Metadata-Version: 2.2
Name: pyrunir
Version: 0.0.1
Summary: Runir description logic feature library
Author-Email: Dominik Drexler <dominik.drexler@liu.se>
Project-URL: Homepage, https://github.com/planning-and-learning/runir
Requires-Python: >=3.9
Requires-Dist: pyyggdrasil>=0.0.8
Requires-Dist: pytyr>=0.0.17
Provides-Extra: test
Requires-Dist: pytest; extra == "test"
Description-Content-Type: text/markdown

# Runir: Representations for Generalized Planning in C++ and Python

Runir is designed to address several challenges in the integration of learning and planning based systems:

1. **Dataset construction** from planning tasks and classes of tasks over a common planning domain.

2. **State Model Representations** that expose a task's dynamics in a representation suitable for relational learning.

3. **Symbolic feature languages** with formal syntax, semantics, parsing, generation, and evaluation.

4. **Generalized policy evaluation** on planning examples with explicit access to policy failures and counterexamples.

5. **Equivalence abstractions** for comparing states and tasks through graph, object-graph, and equivalence-graph representations.

Runir is the learning and representation layer for the planning-and-learning ecosystem.

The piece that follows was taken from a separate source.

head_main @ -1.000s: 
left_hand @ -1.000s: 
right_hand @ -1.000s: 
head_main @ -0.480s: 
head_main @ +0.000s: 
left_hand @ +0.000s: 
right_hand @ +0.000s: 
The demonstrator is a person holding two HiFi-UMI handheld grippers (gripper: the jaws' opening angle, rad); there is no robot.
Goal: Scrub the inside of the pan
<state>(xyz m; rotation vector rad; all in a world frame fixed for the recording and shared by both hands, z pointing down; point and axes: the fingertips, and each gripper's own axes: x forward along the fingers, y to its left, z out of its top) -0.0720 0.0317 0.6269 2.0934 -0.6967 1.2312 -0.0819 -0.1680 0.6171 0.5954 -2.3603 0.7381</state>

Tyr provides the planning backend: PDDL/formalism objects, task repositories, state repositories, successor generation, search algorithms, and Python bindings. Runir builds on top of that backend to make planning tasks inspectable and learnable, not only solvable.

## Components

- `runir::graphs`: typed graph data structures, static/dynamic graphs, BGL adapters, shortest paths, strongly connected components, topological sort, color refinement, Weisfeiler-Lehman certificates, and nauty-backed graph isomorphism certificates.
- `runir::datasets`: task classes, per-task search contexts, state graphs, annotated state graphs, object graphs, and equivalence graphs built from policies such as identity or graph-isomorphism reduction.
- `runir::kr::dl`: description-logic constructors, grammars, CNF grammars, denotations, evaluation, parsing, formatting, and grammar factories.
- `runir::kr::gp`: rule-based generalized policies over typed features, conditions, effects, policy parsing, policy factories, and policy execution on annotated state graphs.
- `pyrunir`: Python bindings for the same components with stubs.

The native CMake package exports `runir::core` as the aggregate target and component targets such as `runir::graphs`, `runir::datasets`, and `runir::kr`. The Python package is `pyrunir`.

## Dependencies

- `pytyr >= 0.0.17` for Tyr planning, formalism, search, and C++ headers/libraries.
- `pypddl >= 1.0.5` through Tyr/PDDL parsing infrastructure.
- `scikit-build-core` for Python wheel builds.

## Build C++

```console
python -m pip install 'pyyggdrasil>=0.0.8' 'pypddl>=1.0.5' 'pytyr>=0.0.17'
export CMAKE_PREFIX_PATH="$(python -c 'import os, pypddl, pyyggdrasil, pytyr; print(os.pathsep.join(map(str, [pypddl.native_prefix(), pyyggdrasil.native_prefix(), pytyr.native_prefix()])))')"
cmake -S . -B build \
  -DCMAKE_BUILD_TYPE=Debug \
  -DRUNIR_BUILD_TESTS=ON \
  -DRUNIR_BUILD_SHARED=ON \
  -DRUNIR_LINK_STATIC_DEPENDENCIES=OFF
cmake --build build -j4
ctest --test-dir build --output-on-failure
```

## Build Python

```console
python -m pip install .[test]
pytest python/tests
```

## Intended Workflow

Runir is designed for experiments where a learning system needs structured access to planning behavior:

1. Parse and instantiate tasks with Tyr.
2. Build state graphs or equivalence graphs with Runir datasets.
3. Define symbolic features in a KR language such as description logics.
4. Build or parse a generalized policy over those features.
5. Execute the policy on examples and inspect failures or counterexamples.

This keeps low-level planning mechanics in Tyr while giving learning code a high-level, typed interface for representations, abstractions, and policy evaluation.